Waiting for the Home Assistant CLI to be ready...
Let me start by saying that I've figured out a repeatable way to get around this issue which had stumped me all week! And, here's the proof:



Let's back up a second and talk about what happened and what got us here. Previously, these things happened (not in any specific order):
- An urgent message was received one day from someone at home that the "internet was dead". That situation was true for about a fully day overnight since it required an ISP technician to come inspect their fiber hardware. I was able to get some very minimal IoT smart devices working but nothing that needed the "cloud" worked.
- At an average of about 11-cents/kWh the servers typically hit at $30~50/month prior to summer on-set and more than likely, due to their garage location in North Texas hea, would register more if I did a new Kill-a-Watt measurement. As it is, they're running at a noisy full-tilt instead of the normal 20% speed.
- A mix of both ARM64 and AMD64 machines in a Proxmox VE cluster is not the most optimal way to run things due to inconsistencies of storage media and other dependencies.
- Recently de-clustering my high-availability setup due to the resulting heat and aforementioned cost of running a #homelab and job function change.
- Wanting to find a way to setup Frigate and leverage the Coral Dual Edge TPU and PCIe 1x adapter but finding all current market options too costly or power hungry
These are our current cast of characters: old laptop hand-me-downs from my now no-longer teenage son in the forms of an Acer Aspire V5-122P (AMD) and an Acer Aspire E5-576 (Intel with QuickSync). These had previously been pre-installed with Windows 7 and I had then flashed with the latest Ubuntu Desktop at the time of being received.

I then followed the appropriate hardware install instructions for the official Home Assistant Operating System Generic x86-64 which called for enabling UEFI Boot and disabling Secure Boot (because HassOS uses Buildroot and a customized version of Linux).
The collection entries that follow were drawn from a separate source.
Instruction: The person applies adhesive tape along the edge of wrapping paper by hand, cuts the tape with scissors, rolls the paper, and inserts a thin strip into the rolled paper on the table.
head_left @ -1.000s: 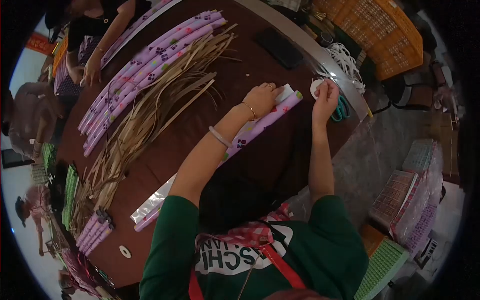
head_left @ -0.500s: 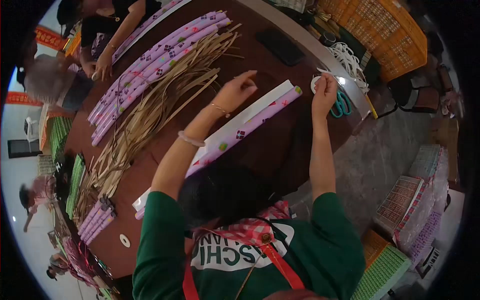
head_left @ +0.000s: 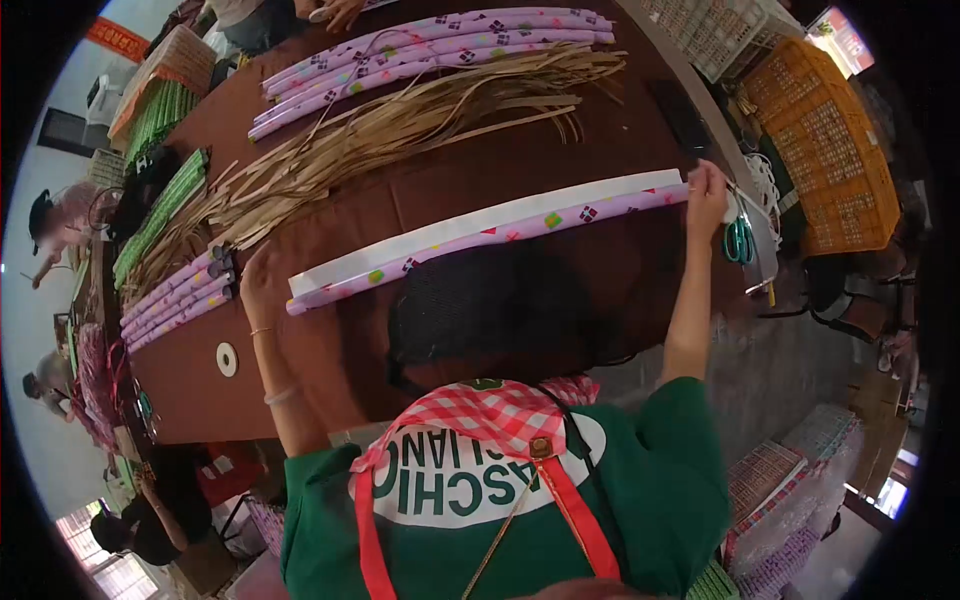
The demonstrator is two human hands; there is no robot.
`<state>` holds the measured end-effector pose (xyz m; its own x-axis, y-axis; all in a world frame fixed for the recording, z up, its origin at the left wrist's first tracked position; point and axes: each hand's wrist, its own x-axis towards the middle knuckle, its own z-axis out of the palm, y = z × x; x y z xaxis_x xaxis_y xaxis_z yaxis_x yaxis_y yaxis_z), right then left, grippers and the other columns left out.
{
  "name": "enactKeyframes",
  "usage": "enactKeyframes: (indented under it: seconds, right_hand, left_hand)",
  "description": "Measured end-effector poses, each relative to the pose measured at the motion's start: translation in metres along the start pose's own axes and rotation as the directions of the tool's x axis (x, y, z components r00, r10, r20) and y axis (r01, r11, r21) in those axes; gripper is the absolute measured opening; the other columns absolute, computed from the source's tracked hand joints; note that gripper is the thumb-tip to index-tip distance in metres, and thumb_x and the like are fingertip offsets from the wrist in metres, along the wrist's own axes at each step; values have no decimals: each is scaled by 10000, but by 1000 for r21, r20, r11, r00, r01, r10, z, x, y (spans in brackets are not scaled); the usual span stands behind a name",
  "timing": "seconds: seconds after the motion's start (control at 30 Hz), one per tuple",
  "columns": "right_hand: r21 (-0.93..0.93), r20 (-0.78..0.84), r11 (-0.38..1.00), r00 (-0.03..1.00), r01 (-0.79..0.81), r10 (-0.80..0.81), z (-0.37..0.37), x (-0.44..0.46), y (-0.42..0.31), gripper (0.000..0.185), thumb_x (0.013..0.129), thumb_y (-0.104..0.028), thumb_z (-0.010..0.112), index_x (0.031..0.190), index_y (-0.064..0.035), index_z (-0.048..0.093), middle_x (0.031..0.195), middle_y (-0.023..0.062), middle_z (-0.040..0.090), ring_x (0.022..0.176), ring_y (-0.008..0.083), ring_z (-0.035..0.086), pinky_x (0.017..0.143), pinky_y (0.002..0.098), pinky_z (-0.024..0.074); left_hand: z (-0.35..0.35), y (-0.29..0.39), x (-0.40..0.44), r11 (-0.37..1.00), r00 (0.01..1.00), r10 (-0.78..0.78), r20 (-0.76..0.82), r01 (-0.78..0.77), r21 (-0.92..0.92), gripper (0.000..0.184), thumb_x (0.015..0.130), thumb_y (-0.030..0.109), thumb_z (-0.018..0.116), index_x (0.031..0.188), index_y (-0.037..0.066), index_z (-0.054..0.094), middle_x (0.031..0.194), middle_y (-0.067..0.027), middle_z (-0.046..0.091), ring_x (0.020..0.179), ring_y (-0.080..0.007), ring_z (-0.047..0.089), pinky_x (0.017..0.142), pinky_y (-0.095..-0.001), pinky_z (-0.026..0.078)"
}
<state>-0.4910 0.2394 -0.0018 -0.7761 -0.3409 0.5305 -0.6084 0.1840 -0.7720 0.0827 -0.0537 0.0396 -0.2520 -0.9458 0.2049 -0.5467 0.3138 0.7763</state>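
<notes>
A long purple patterned roll of paper [head_left: 480, 238], with a white strip [head_left: 500, 208] of its sheet showing along the far side, lies across the table in front of me. My right hand [head_left: 707, 195] is at the roll's right end with its fingertips pinched together; anything between them is too small to make out. Past the roll's left end, my left hand [head_left: 258, 278] is raised with fingers bent together, and what they hold cannot be seen. Teal-handled scissors [head_left: 738, 241] lie beside my right wrist. A white round thing [head_left: 730, 208] shows partly behind that hand.
Brown flat strips [head_left: 400, 130] and several purple rolls [head_left: 430, 50] lie farther back. Short purple rolls [head_left: 180, 303] and a white ring-shaped reel [head_left: 228, 359] are at left. A dark phone [head_left: 678, 115] and an orange basket [head_left: 835, 150] are at right. A co-worker's hand [head_left: 337, 12] shows at the top.
My left hand has moved far left, from above the roll to past its left end. My right hand now sits at the roll's right end. The view has turned, so the roll lies more level.
</notes>
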Motion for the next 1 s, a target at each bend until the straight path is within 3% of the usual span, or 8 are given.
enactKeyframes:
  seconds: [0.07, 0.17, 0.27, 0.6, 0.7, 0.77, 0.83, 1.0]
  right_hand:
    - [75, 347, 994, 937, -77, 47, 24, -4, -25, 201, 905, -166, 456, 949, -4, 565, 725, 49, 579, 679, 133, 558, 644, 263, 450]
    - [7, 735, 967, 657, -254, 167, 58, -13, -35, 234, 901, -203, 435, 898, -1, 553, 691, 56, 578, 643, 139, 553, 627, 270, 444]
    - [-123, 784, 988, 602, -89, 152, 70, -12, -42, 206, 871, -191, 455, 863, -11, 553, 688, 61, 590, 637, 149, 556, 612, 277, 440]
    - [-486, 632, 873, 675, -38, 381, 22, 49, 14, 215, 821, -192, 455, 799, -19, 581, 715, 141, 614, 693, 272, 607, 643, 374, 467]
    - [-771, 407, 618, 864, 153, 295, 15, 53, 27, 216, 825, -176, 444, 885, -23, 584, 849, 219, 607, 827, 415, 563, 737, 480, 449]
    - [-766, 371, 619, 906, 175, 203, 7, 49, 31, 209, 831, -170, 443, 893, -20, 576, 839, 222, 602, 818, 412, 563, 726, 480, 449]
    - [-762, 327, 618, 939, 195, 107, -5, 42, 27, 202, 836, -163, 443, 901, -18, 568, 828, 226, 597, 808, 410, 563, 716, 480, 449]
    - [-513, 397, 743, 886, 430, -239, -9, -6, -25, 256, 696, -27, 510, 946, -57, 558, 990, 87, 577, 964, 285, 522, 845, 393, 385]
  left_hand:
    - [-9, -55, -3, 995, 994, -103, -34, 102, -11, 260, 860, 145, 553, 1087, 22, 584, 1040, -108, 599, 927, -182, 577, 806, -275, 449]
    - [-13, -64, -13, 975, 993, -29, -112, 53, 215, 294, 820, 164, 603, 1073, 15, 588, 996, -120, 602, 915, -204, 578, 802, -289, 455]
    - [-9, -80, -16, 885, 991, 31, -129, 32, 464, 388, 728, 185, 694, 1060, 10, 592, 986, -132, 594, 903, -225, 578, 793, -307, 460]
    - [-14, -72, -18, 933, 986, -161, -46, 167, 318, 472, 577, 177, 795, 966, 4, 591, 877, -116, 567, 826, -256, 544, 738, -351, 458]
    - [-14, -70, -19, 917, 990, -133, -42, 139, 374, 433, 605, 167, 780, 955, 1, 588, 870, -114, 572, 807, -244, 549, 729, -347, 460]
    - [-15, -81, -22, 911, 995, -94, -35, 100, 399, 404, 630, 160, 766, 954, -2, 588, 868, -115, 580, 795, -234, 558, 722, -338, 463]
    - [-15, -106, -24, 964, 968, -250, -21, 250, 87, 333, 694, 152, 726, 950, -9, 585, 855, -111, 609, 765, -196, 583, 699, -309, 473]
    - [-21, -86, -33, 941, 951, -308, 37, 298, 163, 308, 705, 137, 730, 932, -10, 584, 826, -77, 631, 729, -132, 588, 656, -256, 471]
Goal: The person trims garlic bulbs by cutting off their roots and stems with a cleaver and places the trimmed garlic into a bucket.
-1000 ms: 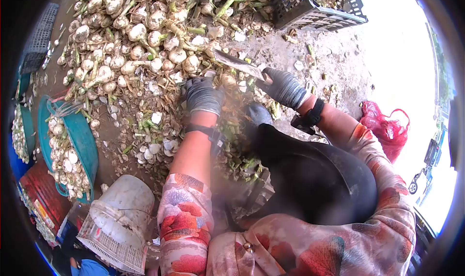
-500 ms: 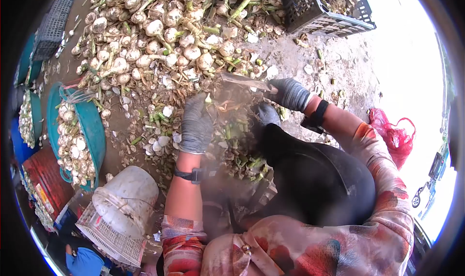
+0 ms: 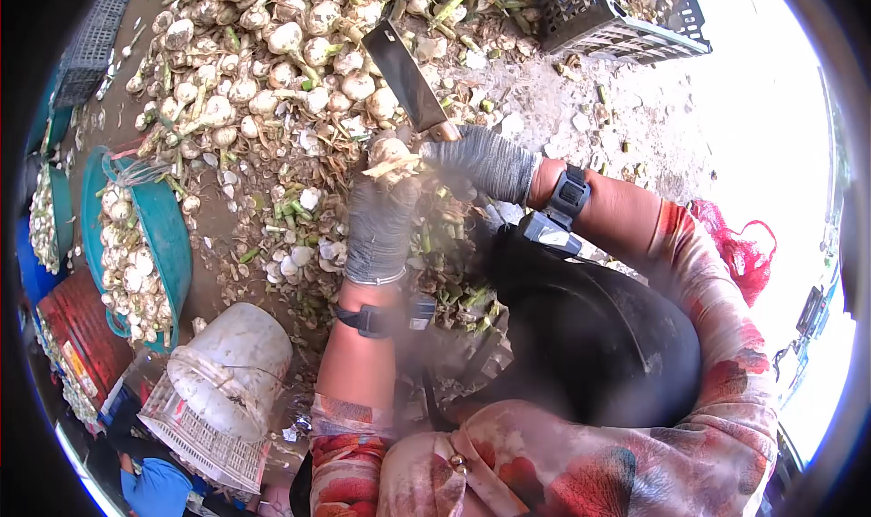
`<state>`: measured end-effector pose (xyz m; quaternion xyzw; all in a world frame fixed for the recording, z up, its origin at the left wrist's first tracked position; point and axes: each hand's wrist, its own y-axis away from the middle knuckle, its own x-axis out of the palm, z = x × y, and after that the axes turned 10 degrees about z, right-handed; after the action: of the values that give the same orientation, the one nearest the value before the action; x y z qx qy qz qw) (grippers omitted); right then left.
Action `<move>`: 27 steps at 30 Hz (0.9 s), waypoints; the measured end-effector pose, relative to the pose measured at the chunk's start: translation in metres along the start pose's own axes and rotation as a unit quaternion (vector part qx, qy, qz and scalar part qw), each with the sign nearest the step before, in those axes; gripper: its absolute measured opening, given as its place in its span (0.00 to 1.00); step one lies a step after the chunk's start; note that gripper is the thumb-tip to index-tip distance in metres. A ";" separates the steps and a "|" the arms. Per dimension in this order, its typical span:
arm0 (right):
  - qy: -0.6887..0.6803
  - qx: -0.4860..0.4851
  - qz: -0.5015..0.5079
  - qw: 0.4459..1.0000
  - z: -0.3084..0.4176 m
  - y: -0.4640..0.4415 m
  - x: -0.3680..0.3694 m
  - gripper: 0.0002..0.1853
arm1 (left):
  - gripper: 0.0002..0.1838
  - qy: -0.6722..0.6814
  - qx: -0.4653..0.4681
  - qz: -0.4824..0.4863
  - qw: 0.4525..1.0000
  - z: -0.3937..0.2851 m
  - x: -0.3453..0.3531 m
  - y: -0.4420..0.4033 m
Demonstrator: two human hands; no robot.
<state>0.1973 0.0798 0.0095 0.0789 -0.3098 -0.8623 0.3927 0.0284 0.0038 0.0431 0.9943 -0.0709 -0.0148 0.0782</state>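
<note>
My left hand (image 3: 379,227), in a grey glove, is closed around a garlic bulb (image 3: 390,157) in front of me. Right beside it, my gloved right hand (image 3: 485,161) grips the wooden handle of a cleaver (image 3: 406,77), whose wide blade points up and to the left. The right fingers are close to the bulb; blur hides whether they touch it. Beyond both hands lies a large heap of garlic bulbs (image 3: 272,59) with stems. Cut stems and loose skins (image 3: 295,236) are scattered on the ground left of my left hand.
A black crate (image 3: 617,27) stands at the top right. To the left are a teal basin (image 3: 168,236) of garlic, a white bucket (image 3: 240,363) on a pale crate (image 3: 200,435), and a red container (image 3: 86,326). A red net bag (image 3: 739,254) lies right. Another person (image 3: 154,488) is at lower left.
The cleaver has swung from pointing left to pointing up and left. My right hand has come closer to my left, which now holds a bulb upright.
</note>
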 end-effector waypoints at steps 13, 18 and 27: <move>0.486 -0.196 -0.029 0.851 0.028 0.061 0.001 0.10 | 0.19 -0.065 -0.047 0.103 0.992 0.095 -0.033 0.040; 0.524 -0.138 -0.030 0.840 0.015 0.052 -0.004 0.11 | 0.18 0.003 -0.064 -0.014 0.998 0.072 -0.022 0.039; 0.512 -0.129 -0.052 0.848 -0.007 0.029 -0.008 0.11 | 0.25 -0.059 -0.011 -0.064 0.996 0.023 -0.022 0.028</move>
<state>0.2241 0.0677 0.0206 0.4738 0.0539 -0.7508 0.4570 0.0014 -0.0242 0.0249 0.9933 -0.0114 -0.0792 0.0834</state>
Let me digress here and mention that about two-(2) weeks prior I had been looking into converting at least one of the Nano Pi R5S into Home Assistant hosts but wasn't getting very far since I had to figure out how to merge separate Buildroot processes, one for HA and the other to incorporate the Rockchip drivers.
There are some older instructions out there that talks about setting EFI and all that but in my experience those options only came into play when Secure Boot was enabled initially in-order for you to basically reset the options to factory defaults. But if you find yourself in a bind, then feel free to try it out just to remove variables:

I initially decided to go full steam ahead and use the Aspire E5-576 as the main HA unit and, also, wanted it to be running Frigate, Jellyfin, Plex, and a whole host of different things to make full use of the overpowered hardware and Intel Quick Sync. However, the way HassOS is envisioned right now is that it needs to boot pristine without any other things loaded with it during the back-end Docker boot-up. Anything more than that then the installation will complain and you will get the Unsupported nod from Home Assistant observer and that would not be a happy experience, trust me:

So, I pivoted and decided to use the Acer Aspire V5-122P, which only had 500GB of storage, to instead be a sort of head-end and call the Quick Sync enabled machine remotely as a service. Those of us dabbling with AI automation will recognize this as using Agents that do their own autonomous activities.
But, that wasn't before I had already been hitting my head on the wall no matter what I did as a work-around to get past booting into this frustrating message:

I've been all around the support groups and discussions and even found a bug report, which did give me a clue!
Within those workarounds someone talked about renaming labels and partitions and that may be true in some situations where the installation has progressed to completion. I'm only repeating the post here because it taught me a little about getting a separate terminal out of HA without breaking it further: Ctrl-Alt-F2

However, the whole thing about workarounds and renaming labels falls apart because there is nothing to fix, and by that I mean that is what if the partitions and all that underlying stuff may have failed in various ways and there's nothing to operate those fixes on. The key for me was noticing the Dependency failed part of the boot process:

This, my friends, was my aha! moment, the part where latent pieces of the boot and file structure might not have been correctly expunged from the system.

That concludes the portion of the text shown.